The result below is reproducible from scratch by any reader with an AWS account in ~25 minutes using a pre-built public Docker image — no compilation step required.
13,500 CCU at 60 Hz, 1 KB payload, 10.4 ms mean server-side latency, on commodity AWS hardware.
| Variable | Value |
|---|---|
| Concurrent players (CCU) | 13,500 |
| Server tick / broadcast rate | 60 Hz (16.67 ms per tick) |
| Per-entity payload | 1,000 bytes opaque user_data per entity, included whenever the entity is in the broadcast delta (see What the workload actually does for the dead-reckoning detail) |
| Mean server-side latency | 10.39 ms (median 10.24 ms; range across 12 independent drivers: 8.63 – 13.15 ms) |
| Latency category | < 20 ms server-side, every driver, every tier |
| Error rate at top tier | 0.000 % (0 errors / ~24,000,000 round-trips) |
| Cluster fleet | 4 × c6in.2xlarge (8 vCPU, 16 GB RAM, 50 Gbps NIC) |
| Supporting nodes | 1 × t3.large Arcane manager · 1 × t3.large SpacetimeDB persistence · 1 × c5n.large Redis pub/sub |
| AWS region | us-east-1 |
| Run mode | Full-mesh broadcast (no area-of-interest filtering, no affinity clustering active — worst case for replication bandwidth) |
| Simulation | Kinematic motion + radius-collision (no rigid-body physics) |
| Run ID | 20260427_191741 |
On the 1 KB number. That's the slot size carried whenever an entity appears in a broadcast delta — not the per-tick per-player downstream wire rate. Most entities are velocity-stable most ticks and are dead-reckoned client-side rather than re-broadcast (a standard MMO replication technique; see What the workload actually does below for the detail). Effective bytes-on-the-wire depend on movement pattern.

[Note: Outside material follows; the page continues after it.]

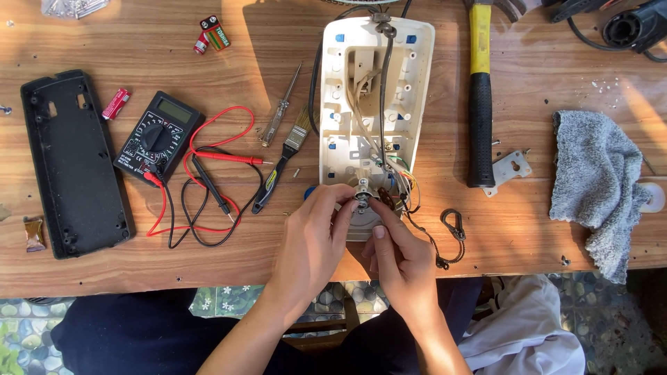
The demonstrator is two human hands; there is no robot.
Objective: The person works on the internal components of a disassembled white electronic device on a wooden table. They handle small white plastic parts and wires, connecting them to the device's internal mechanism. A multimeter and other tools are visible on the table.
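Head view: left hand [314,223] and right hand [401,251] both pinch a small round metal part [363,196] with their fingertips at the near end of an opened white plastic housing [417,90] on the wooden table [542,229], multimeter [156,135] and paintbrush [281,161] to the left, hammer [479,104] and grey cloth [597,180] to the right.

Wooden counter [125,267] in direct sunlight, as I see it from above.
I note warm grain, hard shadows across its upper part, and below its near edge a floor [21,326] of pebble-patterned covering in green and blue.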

The engine is not at its ceiling. 1,125 per driver is the √N driver-safety cap that prevents a single load generator from becoming the bottleneck — not a measured engine break. Latency stayed essentially flat across the entire ramp; the full curve and methodology are in Detailed description below.
You need: an AWS account, Terraform, AWS CLI with credentials configured, and PowerShell 7+. No build step required — the Docker image is pre-built and public.
git clone https://github.com/brainy-bots/arcane-scaling-benchmarks.git
cd arcane-scaling-benchmarks./infra/aws/setup.shThat single command runs terraform init + terraform apply (4 cluster nodes + 12 driver instances + manager + Redis + SpacetimeDB + S3 bucket + IAM + security groups), writes the canonical state JSON the run script needs, and waits until every EC2 reports SSM Online before returning. No manual sleep, no follow-up commands. Re-running setup.sh against an already-provisioned fleet is a safe no-op (terraform refresh + 0 changes + SSM check).
Defaults to the headline topology (arcaneperhost.clusters_4.drivers_12.tfvars, us-east-1). Override with --tfvars <name> and --region <aws-region>.
The harness ramps from 1,500 to 13,500 aggregate CCU in 125-player-per-driver steps, holding each tier for 30 s of steady state.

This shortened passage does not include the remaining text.